Mektubun son cümlesi ölümünün yarattığı etkiye işaret etmektedir: Getúlio, halkın kollarına gömülerek, ölürken bile, ilan edilmekte olan askeri darbeyi 10 yıl geciktirmiş ve 1956'da Juscelino Kubitschek'in seçilmesini sağlamıştır.
"Bir hayalim var, dört çocuğum bir gün derilerinin rengine göre değil, karakterlerinin yapısına göre yargılanacakları bir ulusta yaşayacaklar." (Martin Luther King)

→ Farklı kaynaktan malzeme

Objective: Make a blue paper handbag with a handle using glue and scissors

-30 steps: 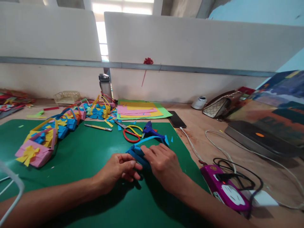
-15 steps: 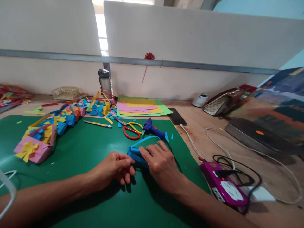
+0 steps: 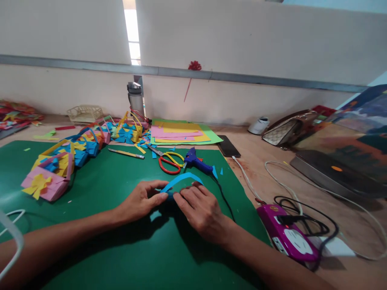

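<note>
A small blue paper basket (image 3: 171,196) with an arched light-blue strip handle (image 3: 183,176) is held between my two hands, low over the green mat (image 3: 127,257). My left hand (image 3: 142,201) pinches its left end with thumb and fingers. My right hand (image 3: 199,207) grips the right end, its fingers covering most of that side. Much of the basket's body is hidden behind my fingers. Just beyond it lie a blue glue gun (image 3: 197,161) and scissors (image 3: 169,165) with red and yellow handles.
Finished paper baskets (image 3: 48,183) with bows stand in a row at left. A yellow utility knife (image 3: 126,153), stacked coloured paper (image 3: 181,133) and a phone (image 3: 229,146) lie farther back. At right are a purple power strip (image 3: 288,233) and cables.
My left hand has moved up and closed on the basket's left end. The basket has turned, and its handle now arches between both hands. The view has shifted slightly.
</note>
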Motion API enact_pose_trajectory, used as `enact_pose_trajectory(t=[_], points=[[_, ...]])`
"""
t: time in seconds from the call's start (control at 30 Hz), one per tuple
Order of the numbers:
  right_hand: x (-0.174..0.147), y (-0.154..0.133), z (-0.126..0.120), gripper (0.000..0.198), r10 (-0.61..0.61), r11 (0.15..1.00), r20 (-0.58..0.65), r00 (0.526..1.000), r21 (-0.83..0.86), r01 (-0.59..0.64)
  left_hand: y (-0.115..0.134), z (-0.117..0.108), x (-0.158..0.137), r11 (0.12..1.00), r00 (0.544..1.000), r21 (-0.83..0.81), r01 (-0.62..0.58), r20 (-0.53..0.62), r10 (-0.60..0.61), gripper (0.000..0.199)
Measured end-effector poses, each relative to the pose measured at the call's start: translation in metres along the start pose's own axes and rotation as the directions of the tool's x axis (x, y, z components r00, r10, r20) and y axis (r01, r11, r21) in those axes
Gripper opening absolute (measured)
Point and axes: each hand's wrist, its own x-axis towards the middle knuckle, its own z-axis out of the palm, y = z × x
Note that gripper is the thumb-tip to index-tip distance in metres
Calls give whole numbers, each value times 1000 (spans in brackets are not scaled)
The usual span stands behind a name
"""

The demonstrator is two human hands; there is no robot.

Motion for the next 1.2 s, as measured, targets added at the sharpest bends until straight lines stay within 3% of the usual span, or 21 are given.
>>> enact_pose_trajectory(t=[0.2, 0.4, 0.5, 0.67, 0.8, 0.97, 1.2], points=[[-2, 7, 8, 29, -51, 997, -21, 998, -59, 49, 0, 2, 10, 992, 996, 97, -83, -15, 85, 32], [0, 15, 12, 30, -11, 1000, -62, 998, 25, 13, 3, 4, 14, 965, 990, 228, -128, -20, 136, 29], [0, 15, 11, 31, -37, 999, -52, 998, -11, 36, 3, 5, 14, 952, 982, 263, -157, -64, 180, 29], [-3, 15, 7, 27, -99, 985, -67, 993, -149, 88, 0, 1, 15, 965, 978, 240, -107, -147, 145, 31], [-6, 15, 7, 25, 10, 988, -88, 996, -153, -23, -3, -5, 13, 965, 974, 252, -69, -192, 120, 30], [-10, 12, 10, 28, 116, 984, -103, 988, -126, -129, -6, -4, 10, 964, 980, 252, -84, -155, 126, 26], [-14, 11, 12, 31, 36, 986, -130, 991, -159, -57, -12, -1, 12, 964, 984, 246, -98, -122, 131, 26]])
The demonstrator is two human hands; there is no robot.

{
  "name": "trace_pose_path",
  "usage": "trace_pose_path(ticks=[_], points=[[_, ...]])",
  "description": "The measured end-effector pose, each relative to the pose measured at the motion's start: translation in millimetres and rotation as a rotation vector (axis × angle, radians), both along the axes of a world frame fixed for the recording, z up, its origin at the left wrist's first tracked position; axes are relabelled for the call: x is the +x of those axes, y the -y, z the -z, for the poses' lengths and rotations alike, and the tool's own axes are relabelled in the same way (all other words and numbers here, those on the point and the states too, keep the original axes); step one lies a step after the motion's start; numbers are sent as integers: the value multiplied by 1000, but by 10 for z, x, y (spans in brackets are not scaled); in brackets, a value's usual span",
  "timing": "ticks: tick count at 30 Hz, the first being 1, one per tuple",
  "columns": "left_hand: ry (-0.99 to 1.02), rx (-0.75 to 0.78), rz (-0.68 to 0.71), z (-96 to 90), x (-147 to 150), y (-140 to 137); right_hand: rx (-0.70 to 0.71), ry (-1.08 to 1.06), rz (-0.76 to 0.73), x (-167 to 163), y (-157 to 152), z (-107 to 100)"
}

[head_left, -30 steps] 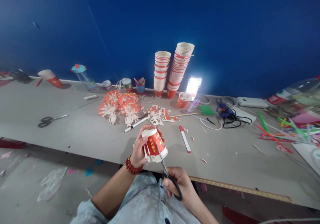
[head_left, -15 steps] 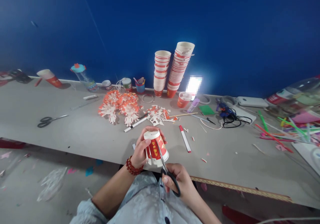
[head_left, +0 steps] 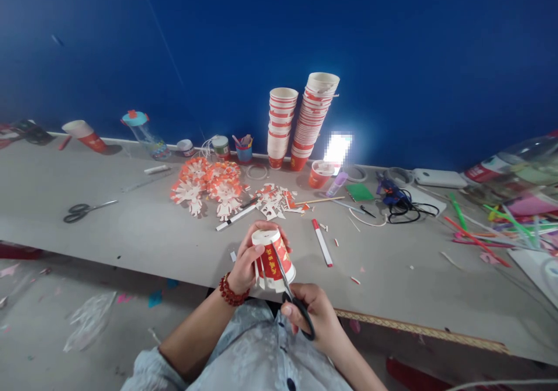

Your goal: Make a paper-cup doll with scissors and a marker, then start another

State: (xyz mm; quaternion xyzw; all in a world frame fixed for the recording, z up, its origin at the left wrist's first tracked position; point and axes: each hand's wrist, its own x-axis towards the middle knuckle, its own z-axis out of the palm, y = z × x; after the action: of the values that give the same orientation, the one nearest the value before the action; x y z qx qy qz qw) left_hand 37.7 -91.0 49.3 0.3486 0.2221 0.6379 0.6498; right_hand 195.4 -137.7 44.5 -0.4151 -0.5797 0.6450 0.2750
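Note:
A red and white paper cup (head_left: 271, 266) is held upside down over the table's front edge, its white base facing up. My left hand (head_left: 249, 260) is wrapped round it from the left and behind. Cut strips hang from the cup's lower left side. My right hand (head_left: 311, 309) grips black-handled scissors (head_left: 300, 309) by the loops. The scissor blades lie along the cup's side, pointing up toward its base. Beyond the cup are white and red paper scraps (head_left: 272, 200) and several orange-and-white paper cutout figures (head_left: 207, 185).
Two tall stacks of paper cups (head_left: 283, 126) stand against the blue wall, beside a bright blurred screen (head_left: 337, 150). Another pair of scissors (head_left: 87, 210) lies at left. A red-capped marker (head_left: 322, 243), a blue glue gun (head_left: 392, 196) and colourful strips (head_left: 514, 228) lie at right.
The cup and both hands have shifted very slightly. The scissor blades appear closer together on the cup. My grip on both things is the same.

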Motion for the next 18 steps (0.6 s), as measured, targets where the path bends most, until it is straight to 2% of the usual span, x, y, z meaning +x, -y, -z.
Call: trace_pose_path(ticks=[7,12,14,18], points=[[-19,3,12,7,-14,-10,70,76,60,13,9,27],[-52,6,-40,14,12,13,156,154,109,15,9,80],[-55,1,-63,-2,13,11,125,146,73,23,15,73],[-6,-60,-104,-45,-46,-39,70,72,-91,104,65,38]])
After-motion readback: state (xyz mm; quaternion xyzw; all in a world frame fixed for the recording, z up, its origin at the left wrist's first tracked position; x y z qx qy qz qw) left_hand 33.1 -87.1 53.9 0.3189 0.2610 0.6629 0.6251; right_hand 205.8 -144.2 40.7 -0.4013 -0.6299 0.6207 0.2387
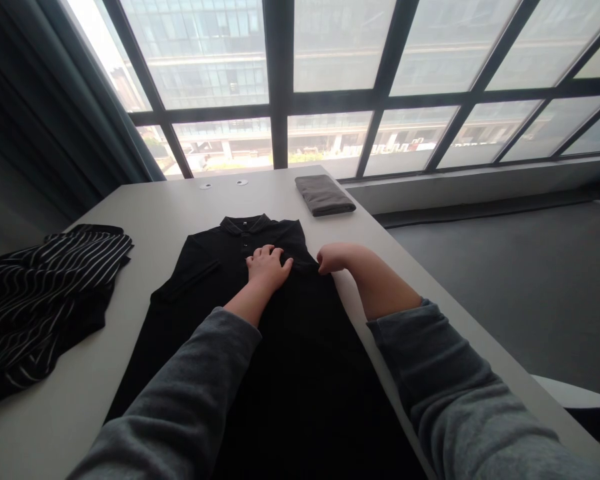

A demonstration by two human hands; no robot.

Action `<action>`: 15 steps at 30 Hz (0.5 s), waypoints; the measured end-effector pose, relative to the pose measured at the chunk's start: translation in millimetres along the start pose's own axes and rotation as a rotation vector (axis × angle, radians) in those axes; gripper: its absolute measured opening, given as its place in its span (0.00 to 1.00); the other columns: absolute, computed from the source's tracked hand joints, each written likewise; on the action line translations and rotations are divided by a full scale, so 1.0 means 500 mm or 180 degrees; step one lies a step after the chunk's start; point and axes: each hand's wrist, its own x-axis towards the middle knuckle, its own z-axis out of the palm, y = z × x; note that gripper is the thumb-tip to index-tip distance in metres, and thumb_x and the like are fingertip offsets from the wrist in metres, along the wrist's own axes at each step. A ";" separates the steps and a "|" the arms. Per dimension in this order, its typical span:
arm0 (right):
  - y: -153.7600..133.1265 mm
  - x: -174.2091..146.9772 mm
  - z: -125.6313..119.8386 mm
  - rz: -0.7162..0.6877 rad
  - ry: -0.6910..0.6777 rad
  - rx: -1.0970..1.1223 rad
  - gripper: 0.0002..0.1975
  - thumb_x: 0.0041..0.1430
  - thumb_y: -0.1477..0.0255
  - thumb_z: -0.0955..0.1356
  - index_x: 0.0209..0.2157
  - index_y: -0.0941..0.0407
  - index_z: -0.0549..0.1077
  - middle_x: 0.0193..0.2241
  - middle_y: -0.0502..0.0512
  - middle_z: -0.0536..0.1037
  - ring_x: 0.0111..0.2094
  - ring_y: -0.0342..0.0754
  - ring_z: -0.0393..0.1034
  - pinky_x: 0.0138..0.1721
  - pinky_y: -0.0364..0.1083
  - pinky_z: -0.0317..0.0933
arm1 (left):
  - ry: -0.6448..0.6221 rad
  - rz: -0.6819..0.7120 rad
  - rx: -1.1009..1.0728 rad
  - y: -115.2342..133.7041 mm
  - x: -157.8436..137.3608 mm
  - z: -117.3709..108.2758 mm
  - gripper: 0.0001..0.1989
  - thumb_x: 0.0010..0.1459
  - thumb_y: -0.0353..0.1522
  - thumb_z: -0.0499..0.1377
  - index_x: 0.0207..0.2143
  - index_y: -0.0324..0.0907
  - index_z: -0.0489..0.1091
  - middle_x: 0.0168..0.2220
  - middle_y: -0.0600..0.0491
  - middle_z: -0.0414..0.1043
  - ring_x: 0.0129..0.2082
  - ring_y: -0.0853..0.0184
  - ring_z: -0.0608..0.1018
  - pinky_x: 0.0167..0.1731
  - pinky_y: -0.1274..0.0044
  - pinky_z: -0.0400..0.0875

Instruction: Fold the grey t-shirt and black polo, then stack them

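One left hand (267, 265), spread and gripping nothing, lay on the chest of the black shirt (305, 360), flat on the worktop (170, 200), where light, steady pressure seemed best for avoiding wrinkles while the right hand (334, 258), curled tight, pinched the shirt's edge.

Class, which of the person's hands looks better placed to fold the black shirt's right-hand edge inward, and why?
Probably the right hand: it is curled at that edge of the black shirt, while the left hand rests spread on the shirt's upper front, perhaps able to steady it.
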 end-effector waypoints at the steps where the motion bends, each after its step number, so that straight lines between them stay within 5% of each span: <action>1: -0.002 -0.001 -0.002 -0.0025 0.0129 -0.0032 0.15 0.61 0.72 0.71 0.48 0.58 0.84 0.42 0.62 0.85 0.43 0.56 0.79 0.40 0.48 0.67 | -0.0007 -0.0005 0.0012 0.001 0.000 -0.001 0.26 0.69 0.50 0.54 0.62 0.49 0.74 0.70 0.45 0.66 0.68 0.46 0.66 0.64 0.54 0.63; 10: -0.003 0.012 0.007 0.0077 0.0243 -0.0121 0.15 0.58 0.75 0.72 0.47 0.57 0.85 0.43 0.61 0.85 0.44 0.55 0.79 0.41 0.46 0.66 | 0.0015 -0.0068 0.0219 0.014 -0.009 -0.015 0.26 0.69 0.50 0.55 0.61 0.49 0.75 0.66 0.43 0.70 0.64 0.44 0.69 0.59 0.52 0.66; 15: 0.012 0.013 0.009 -0.0354 0.0065 -0.0026 0.14 0.56 0.74 0.72 0.45 0.55 0.84 0.40 0.56 0.85 0.40 0.52 0.78 0.37 0.44 0.64 | 0.0209 0.0287 0.0031 0.016 -0.009 -0.013 0.23 0.70 0.47 0.56 0.60 0.49 0.75 0.68 0.44 0.68 0.66 0.46 0.67 0.60 0.52 0.64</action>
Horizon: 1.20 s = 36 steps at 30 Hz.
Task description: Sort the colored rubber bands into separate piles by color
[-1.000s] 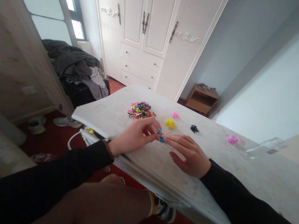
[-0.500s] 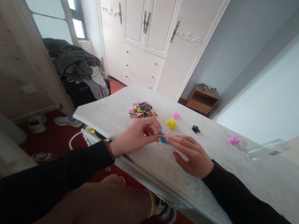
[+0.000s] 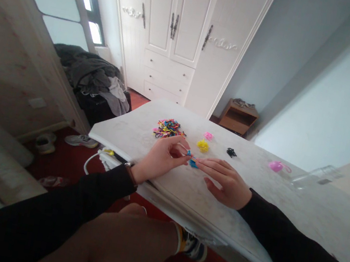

Martin Luther King Jr. bir konuşmasında
ABD'deki sivil haklar hareketinin papazı ve lideri Martin Luther King Jr. tarafından yapılan en ünlü konuşma, 28 Ağustos 1963'te Washington'daki Lincoln Anıtı'nın merdivenlerinden 200.000 kişilik bir kalabalığa yapıldı. İş ve Özgürlük için Washington'a Yürüyüş'ün bir parçası olan bu konuşma, sivil haklar hareketinde belirleyici bir jest olarak tarihteki en önemli konuşmalardan biri olarak kabul edilir.ülkedeki sivil haklar hareketi.
Ertesi yıl King Nobel Barış Ödülü'nü kazanacak ve Sivil Haklar Yasası 1964 tarihli ve Oy Hakkı Yasası 1999 yılında "Bir hayalim var" olarak bilinen konuşma 20. yüzyılın en büyük Amerikan konuşması seçildi.
"Bir insan için küçük bir adım, insanlık için dev bir sıçrama" (Neil Armstrong)
Amerikalı astronot Neil Armstrong
Amerikalı astronot Neil Armstrong'un Ay'a ayak basan ilk insan olduğu anda söylemek üzere böylesine güçlü bir cümle hazırladığını NASA'daki ve hatta Apollo 11 ekibindeki hiç kimsenin bilmediği söylenir. 21 Temmuz 1969'da, insanlığın bir temsilcisinin komşu uydumuzun topraklarına varışını 500 milyon kişinin izlediği tahmin edilmektedir.Armstrong'un ifadesi anında ölümsüzleşti ve böylesine etkili bir olay karşısında tüm gezegenin hissiyatını ifade etti.